Sonic Youth: recensione di Daydream Nation

18 Ottobre 1989.
Esce Daydream Nation, quinto album, nonché primo doppio, dei Sonic Youth, band con base a New York: capolavoro che fonde avanguardia e cultura pop.

Dopo l’avventura con la SST Records, il gruppo di Thurston Moore (voce e chitarra), Kim Gordon (voce e basso), Lee Ranaldo (voce e chitarra) e Steve Shelley (batteria) decide di fare un timido salto verso il mondo major tramite la Enigma Records, al tempo affiliata con la Blast First, che nel 1985 pubblicò Bad Moon Rising, il secondo lavoro dei Sonic Youth, e venne in soccorso della band che si trovava senza etichetta.

Infatti, dopo la pubblicazione dell’oscuro Evol dell”86 e del più punk ed energico Sister, entrambi pubblicati sotto l’egida della SST, il gruppo doveva superare il disincanto suscitato da una storica etichetta indipendente decaduta. Il modo migliore era seguire gli esempi di altri grandi che allo stesso modo hanno mescolato punk e sperimentazione, e che avevano compiuto il salto dal mondo indipendente a quello del corporate rock, ovvero gli Hüsker Dü.

Il passaggio dal mondo DIY a quello major non fu però netto; l’Enigma infatti si trovava nel mezzo, in quanto aveva sia in passato distribuito titoli del panorama indipendente americano (Minutemen, Descendents, Dead Milkmen, Leaving Trains), e sia che era stata affiliata alla Capital Records, major a tutti gli effetti.

Daydream Nation è pura potenza atonale e distorta, animato da testi che parlano di frustrazione e rabbia nei confronti del provincialismo negli USA, e dell’azione purificatrice del mondo indipendente di cui Moore e compagni si fanno portavoce.

Ma senza farsi troppe illusioni, in quanto ci troviamo nella nazione che sogna ad occhi aperti; è rappresentativa infatti la copertina, ovvero un’opera dell’artista Gerhard Richter, amico della Gordon, che ritrae una luce fievole, una candela accesa, all’interno di un ambiente in penombra.

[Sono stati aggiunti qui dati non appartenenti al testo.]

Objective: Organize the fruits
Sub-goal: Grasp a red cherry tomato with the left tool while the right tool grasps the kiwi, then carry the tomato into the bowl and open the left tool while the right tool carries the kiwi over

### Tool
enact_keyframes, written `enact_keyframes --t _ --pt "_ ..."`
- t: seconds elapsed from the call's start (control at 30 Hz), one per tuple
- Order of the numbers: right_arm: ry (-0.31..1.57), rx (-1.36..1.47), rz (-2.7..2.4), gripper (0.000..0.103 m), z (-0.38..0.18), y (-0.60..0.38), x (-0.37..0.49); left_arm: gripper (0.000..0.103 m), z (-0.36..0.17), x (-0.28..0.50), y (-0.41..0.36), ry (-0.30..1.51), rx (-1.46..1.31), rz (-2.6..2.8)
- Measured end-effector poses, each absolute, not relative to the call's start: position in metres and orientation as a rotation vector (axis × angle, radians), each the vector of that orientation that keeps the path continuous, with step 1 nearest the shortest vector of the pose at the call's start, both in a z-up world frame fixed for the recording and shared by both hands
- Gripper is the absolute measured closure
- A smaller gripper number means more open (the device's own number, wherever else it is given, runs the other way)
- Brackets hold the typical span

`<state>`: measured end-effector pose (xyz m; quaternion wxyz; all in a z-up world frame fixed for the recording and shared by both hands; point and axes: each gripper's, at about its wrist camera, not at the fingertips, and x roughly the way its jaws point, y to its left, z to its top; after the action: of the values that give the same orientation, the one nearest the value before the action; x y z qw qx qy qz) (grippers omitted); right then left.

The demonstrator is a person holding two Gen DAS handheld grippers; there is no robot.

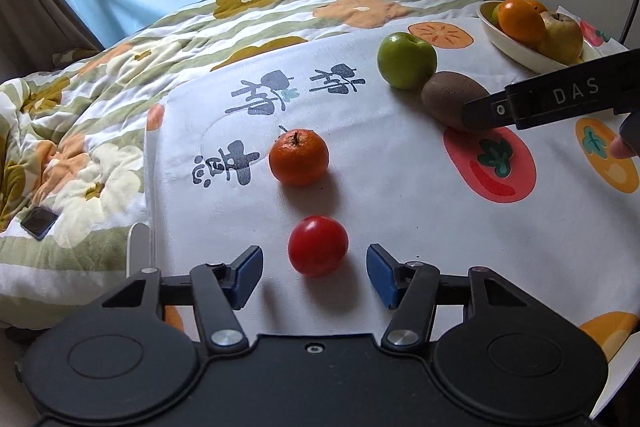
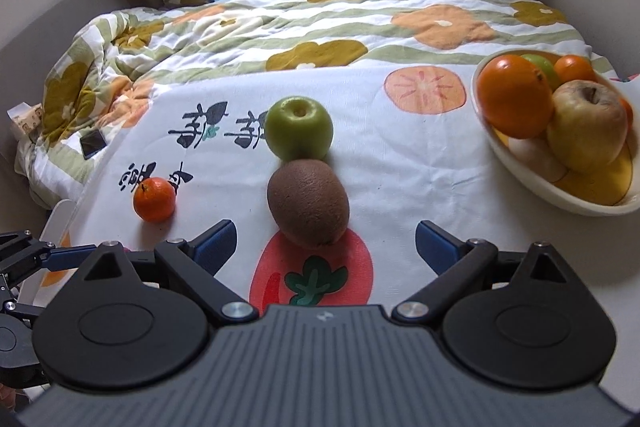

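the bowl (image 2: pixel 520 171) already held several fruits; tomato (image 1: pixel 318 246), mandarin (image 1: pixel 299 157), kiwi (image 2: pixel 308 202) and green apple (image 2: pixel 299 128) remained loose. left gripper (image 1: pixel 315 275) and right gripper (image 2: pixel 325 247) both stood spread, empty.

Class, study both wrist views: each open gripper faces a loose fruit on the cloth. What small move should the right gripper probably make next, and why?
Probably ease the right gripper forward until its open fingers flank the kiwi, then close. The kiwi lies just ahead, centred between the fingers, touching the green apple, and the bowl sits to the right.
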<state>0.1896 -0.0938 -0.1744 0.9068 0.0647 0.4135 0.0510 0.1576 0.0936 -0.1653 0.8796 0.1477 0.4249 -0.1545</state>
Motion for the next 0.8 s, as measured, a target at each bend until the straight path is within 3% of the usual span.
enact_keyframes --t 0.13,0.2,0.27,0.8 --pt "0.865 0.112 0.113 0.0 -0.181 -0.088 0.197 0.051 -0.165 0.161 0.093 0.871 0.302 -0.343" --pt "0.874 0.094 0.118 0.0 -0.184 -0.086 0.201 0.061 -0.165 0.16 0.092 0.867 0.301 -0.356" --pt "0.884 0.076 0.121 0.007 -0.188 -0.084 0.206 0.067 -0.165 0.158 0.09 0.857 0.315 -0.357" --pt "0.856 -0.017 0.155 0.04 -0.189 -0.073 0.219 0.068 -0.165 0.158 0.09 0.859 0.31 -0.346"
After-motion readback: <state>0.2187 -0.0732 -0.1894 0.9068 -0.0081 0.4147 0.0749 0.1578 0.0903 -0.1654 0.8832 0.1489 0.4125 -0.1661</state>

Il viaggio lungo i solchi, all’interno di un doppio vinile tra pezzi sui sette minuti e qualcun altro un po’ più breve, emana vibrazioni a volte caustiche a volte più solari, ma nel suo complesso siamo davanti ad una produzione magistrale, diretta da Nick Sansano, quest’ultimo noto per la sua collaborazione con il mondo hip hop, tra cui It Takes A Nation Of Millions To Hold Us Back dei Public Enemy, a cui stava dando una mano con il mixaggio nello stesso periodo delle registrazioni di Daydream Nation.

Una produzione che non cade mai nello scadente, e che si adatta perfettamente al suono caratteristico del gruppo newyorkese, armonizzando sia con il loro lato agrodolce che con quello più dissonante, tra accordature poco convenzionali e bacchette infilate nelle chitarre.

L’apertura di Teenage Riot è una delle migliori del gruppo. Prima un intro che sembra irraggiare i primi istanti dell’alba, e la voce della Gordon, che quasi sussurra “we will fall”, suggerendo una situazione poco favorevole. Poi il pezzo vero e proprio, un inno estemporaneo sulla rivoluzione della cultura hardcore/post hardcore contro il conservatorismo americano.

In Silver Rocket le parole sembrano ancora essere propositive, anche se si hanno le prime dissonanze e primi bordoni di feedback. In The Sprawl le parole sono più caustiche, e non mancano i convenzionali maltrattamenti delle chitarre, anche se la melodia è più distesa.

Eric’s Trip, Hey Joni e Rain King sono pezzi più narrativi ad opera di Ranaldo, anche se la musica firmata Sonic Youth non manca.

Infine, in Trilogy si avverte un certo disincanto definitivo per la comunità DIY, in un crescendo di suoni sempre più violenti.

Daydream Nation è un grande album, un lavoro il cui valore segnerà la carriera dei Sonic Youth, ed influenzerà anche i lavori successivi della band.

Del resto, combattiamo anche noi per una ipernazione.